● Problem statement
What lines of the data include the string "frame"? Copy them all.
+---+
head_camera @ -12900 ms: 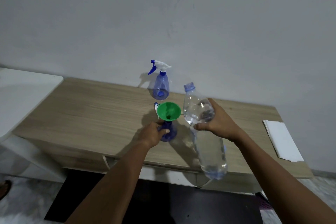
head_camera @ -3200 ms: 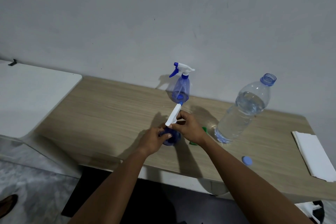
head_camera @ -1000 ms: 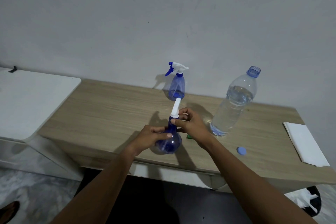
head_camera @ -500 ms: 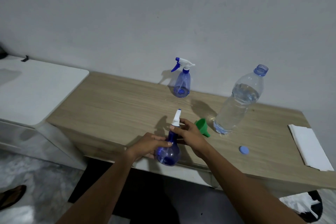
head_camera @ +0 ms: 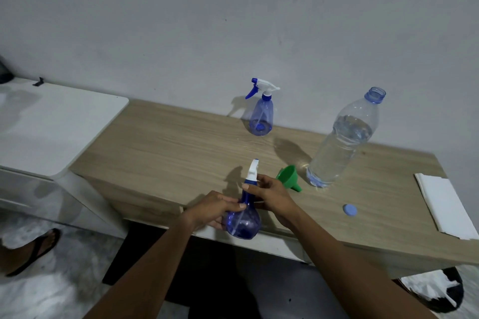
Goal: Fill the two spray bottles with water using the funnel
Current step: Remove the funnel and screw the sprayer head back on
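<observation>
Wooden table [head_camera: 181, 153], head view. My left hand [head_camera: 215, 208] grips the near spray bottle [head_camera: 243, 220] at the front edge; my right hand [head_camera: 272, 195] pinches its sprayer head [head_camera: 252, 172]. Judged: screwing it on. Next: open the far spray bottle [head_camera: 261, 116], seat the green funnel [head_camera: 286, 177], pour from the water bottle [head_camera: 342, 142].

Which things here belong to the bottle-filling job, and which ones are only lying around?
Belong to the job:
near spray bottle, held by left hand and right hand
far spray bottle
green funnel, lying on its side
water bottle, open
blue cap

Only lying around:
white sheet on the table
white cabinet
</observation>
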Tool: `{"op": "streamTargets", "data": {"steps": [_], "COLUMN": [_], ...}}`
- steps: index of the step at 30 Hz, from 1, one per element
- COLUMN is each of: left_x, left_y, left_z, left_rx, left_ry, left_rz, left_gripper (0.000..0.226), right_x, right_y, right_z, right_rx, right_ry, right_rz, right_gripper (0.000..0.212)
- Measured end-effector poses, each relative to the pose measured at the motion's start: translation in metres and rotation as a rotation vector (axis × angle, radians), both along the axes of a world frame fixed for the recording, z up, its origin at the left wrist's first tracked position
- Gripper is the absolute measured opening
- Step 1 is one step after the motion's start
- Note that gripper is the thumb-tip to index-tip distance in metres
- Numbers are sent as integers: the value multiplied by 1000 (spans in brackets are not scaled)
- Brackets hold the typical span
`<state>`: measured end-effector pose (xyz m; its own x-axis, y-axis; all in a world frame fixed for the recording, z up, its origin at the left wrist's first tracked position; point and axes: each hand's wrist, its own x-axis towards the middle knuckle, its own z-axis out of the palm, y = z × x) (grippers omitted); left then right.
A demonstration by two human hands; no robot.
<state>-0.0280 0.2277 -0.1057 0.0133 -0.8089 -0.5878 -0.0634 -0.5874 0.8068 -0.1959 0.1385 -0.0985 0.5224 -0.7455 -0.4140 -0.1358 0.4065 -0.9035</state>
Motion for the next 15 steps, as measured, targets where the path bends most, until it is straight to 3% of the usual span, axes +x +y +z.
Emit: {"op": "streamTargets", "data": {"steps": [15], "left_x": [4], "left_y": [-2], "left_z": [-4], "left_rx": [92], "left_ry": [-14], "left_rz": [-38], "left_gripper": [41], "right_x": [3], "right_y": [-2], "right_z": [-12], "right_rx": [37], "right_ry": [67], "right_rz": [28], "right_gripper": [33]}}
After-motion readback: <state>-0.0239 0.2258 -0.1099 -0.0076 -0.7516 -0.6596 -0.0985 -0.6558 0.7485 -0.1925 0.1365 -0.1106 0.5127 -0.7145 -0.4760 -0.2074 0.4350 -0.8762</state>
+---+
● Answer to this task
- Measured end-effector poses, each relative to the pose measured at the motion's start: translation in metres and rotation as a rotation vector (axis × angle, radians), both along the axes of a world frame fixed for the recording, z up, its origin at the left wrist's first tracked position
`<state>`: measured end-effector pose (xyz m; its own x-axis, y-axis; all in a world frame fixed for the recording, z up, its origin at the left wrist's first tracked position; point and axes: each hand's wrist, its own x-axis towards the middle knuckle, its own z-axis out of the palm, y = z × x) (grippers omitted); left then right.

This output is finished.